Her new CD opens with the irresistible "Roses from Leroy's," which has an '80s pop-rock vibe. But then suddenly she's evoking Patsy Cline — and pretty darned well at that — with "I'll Be Blue." "Fields of Cotton" has a traditional folk flavor, while "Oh Swear" swings with horns. Produced by Hootie and the Blowfish's Mark Bryan, the CD also features a wonderful duet with Hootie singer Darius Rucker on the Etta James/Harvey Fuqua classic "If I Can't Have You" (admittedly, this is a song that would have been tough to screw up).
Howle is a kick-ass live performer, but her unapologetically inexpert vocals may take a little getting used to on record. Yet listen to the ballad "This Kind of Light" and you'll hear something of the heartwrenching sugar of Bonnie Raitt and a bit of the raw boniness of PJ Harvey combining into a unique and powerful voice — and I don't mean just the literal voice, but also the figurative "voice" of the storyteller or fiction writer. It's the storytelling, even more than the delivery, that makes these songs work as well as they do.

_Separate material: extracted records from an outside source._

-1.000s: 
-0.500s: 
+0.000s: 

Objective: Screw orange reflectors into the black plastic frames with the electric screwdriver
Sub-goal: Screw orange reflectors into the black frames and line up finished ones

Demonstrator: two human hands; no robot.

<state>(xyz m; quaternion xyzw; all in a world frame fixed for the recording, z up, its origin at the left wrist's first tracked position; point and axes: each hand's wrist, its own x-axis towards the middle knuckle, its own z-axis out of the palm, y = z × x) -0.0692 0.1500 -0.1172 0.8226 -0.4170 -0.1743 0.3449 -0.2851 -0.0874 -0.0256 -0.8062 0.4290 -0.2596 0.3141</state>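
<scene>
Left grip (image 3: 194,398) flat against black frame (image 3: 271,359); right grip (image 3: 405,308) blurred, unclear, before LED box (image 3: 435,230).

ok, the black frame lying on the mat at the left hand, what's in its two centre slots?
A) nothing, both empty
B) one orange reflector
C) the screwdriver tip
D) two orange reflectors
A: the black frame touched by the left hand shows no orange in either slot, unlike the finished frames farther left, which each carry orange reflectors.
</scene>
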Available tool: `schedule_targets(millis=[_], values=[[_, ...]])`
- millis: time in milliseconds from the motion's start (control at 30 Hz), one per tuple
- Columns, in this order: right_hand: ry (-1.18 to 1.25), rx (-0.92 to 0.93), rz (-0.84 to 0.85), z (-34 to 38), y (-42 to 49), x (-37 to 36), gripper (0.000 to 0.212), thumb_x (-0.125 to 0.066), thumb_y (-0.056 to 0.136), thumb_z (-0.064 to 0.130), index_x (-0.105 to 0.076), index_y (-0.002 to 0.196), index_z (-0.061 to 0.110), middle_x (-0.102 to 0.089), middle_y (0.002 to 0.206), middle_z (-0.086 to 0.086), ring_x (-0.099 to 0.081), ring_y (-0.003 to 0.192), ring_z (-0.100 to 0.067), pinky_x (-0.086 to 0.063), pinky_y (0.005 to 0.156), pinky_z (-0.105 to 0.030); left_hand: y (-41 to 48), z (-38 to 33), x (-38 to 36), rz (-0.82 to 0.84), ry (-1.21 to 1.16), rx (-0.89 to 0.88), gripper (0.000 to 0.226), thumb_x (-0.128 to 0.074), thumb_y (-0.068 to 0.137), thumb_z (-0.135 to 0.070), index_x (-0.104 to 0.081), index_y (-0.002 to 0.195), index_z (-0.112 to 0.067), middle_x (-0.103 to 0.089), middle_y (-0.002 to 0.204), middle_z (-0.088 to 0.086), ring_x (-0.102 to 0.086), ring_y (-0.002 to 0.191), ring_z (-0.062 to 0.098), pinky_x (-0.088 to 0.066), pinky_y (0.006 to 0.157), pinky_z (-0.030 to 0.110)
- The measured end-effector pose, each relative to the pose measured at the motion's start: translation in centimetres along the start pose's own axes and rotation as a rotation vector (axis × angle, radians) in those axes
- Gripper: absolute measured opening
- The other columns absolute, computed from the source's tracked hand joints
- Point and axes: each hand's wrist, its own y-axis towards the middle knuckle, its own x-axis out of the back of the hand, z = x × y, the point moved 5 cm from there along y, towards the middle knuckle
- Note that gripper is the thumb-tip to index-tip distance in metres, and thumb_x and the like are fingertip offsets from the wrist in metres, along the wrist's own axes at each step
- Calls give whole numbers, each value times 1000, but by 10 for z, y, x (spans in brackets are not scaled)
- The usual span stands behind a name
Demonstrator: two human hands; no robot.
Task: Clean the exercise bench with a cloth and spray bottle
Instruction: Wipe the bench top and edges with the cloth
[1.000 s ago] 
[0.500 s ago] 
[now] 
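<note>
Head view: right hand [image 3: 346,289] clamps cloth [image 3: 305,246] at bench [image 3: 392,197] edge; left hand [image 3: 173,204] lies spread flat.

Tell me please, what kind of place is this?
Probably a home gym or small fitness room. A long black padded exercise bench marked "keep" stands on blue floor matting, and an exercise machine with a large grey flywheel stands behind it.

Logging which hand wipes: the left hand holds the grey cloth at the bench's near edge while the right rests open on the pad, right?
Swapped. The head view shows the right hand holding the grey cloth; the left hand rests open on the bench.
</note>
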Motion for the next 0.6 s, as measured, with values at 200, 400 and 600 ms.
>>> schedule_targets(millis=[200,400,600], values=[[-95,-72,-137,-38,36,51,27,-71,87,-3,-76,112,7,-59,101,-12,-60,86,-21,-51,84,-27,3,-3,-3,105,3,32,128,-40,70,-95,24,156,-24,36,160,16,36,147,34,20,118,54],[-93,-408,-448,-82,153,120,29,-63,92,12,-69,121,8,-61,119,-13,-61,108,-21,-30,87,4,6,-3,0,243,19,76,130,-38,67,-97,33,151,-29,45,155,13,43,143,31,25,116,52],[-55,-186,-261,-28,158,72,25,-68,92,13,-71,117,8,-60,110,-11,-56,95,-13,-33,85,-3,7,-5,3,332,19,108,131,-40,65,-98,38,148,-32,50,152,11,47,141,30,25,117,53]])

"Walking Through the Black," in spite of not having a super-strong hook, has a soulful force and builds to a big climax, while the torchy "Love is a Fall" is a fine example of Howle's skill with melody. "Who Knows" shows off the humorous side that's so evident at her live shows. In fact every song here has a feel that's quite different from all the others. The CD is charming and never boring. Fans will be pleased, and new fans should be made.